Down to the last line, set down the material below exactly, excluding pictures.

---------------

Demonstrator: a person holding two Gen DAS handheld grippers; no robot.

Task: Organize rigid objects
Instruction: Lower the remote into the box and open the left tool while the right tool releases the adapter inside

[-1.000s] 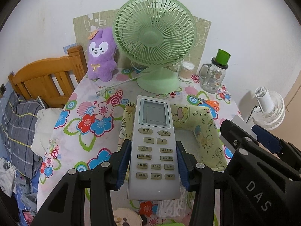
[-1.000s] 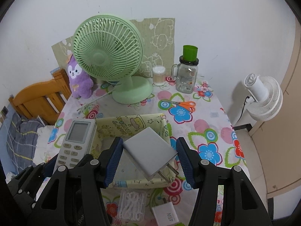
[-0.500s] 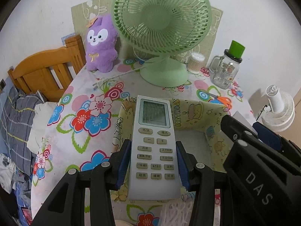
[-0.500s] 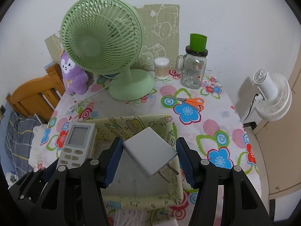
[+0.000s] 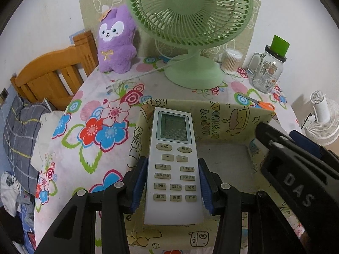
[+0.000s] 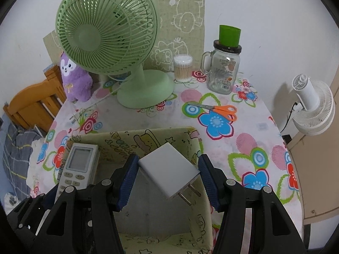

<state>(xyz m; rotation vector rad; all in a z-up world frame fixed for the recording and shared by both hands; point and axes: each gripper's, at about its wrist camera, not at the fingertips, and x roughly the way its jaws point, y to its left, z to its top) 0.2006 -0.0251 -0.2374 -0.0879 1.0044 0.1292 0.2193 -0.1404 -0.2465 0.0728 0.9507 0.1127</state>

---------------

#### Solved problem
Demonstrator: a person holding two Gen DAS handheld grippers; no robot.

Task: Organize rigid objects
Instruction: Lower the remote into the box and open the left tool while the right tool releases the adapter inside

[-1.000s] 
[-1.000s] 
[-0.500s] 
[-0.500s] 
[+0.000s] 
[+0.000s] 

<state>(xyz m; rotation vector rad; all in a z-up world frame fixed for the recording and shared by both hands; point and axes: each gripper's, at about its wrist camera, not at the fingertips, and x roughly the way its jaws point, y to its left, z to its top) 0.2006 -0.0251 -0.2374 -0.0879 1.0044 0.1292 0.2193 -0.1404 -0.2465 0.0728 0.9507 0.1127</state>

Nothing further belongs to this answer.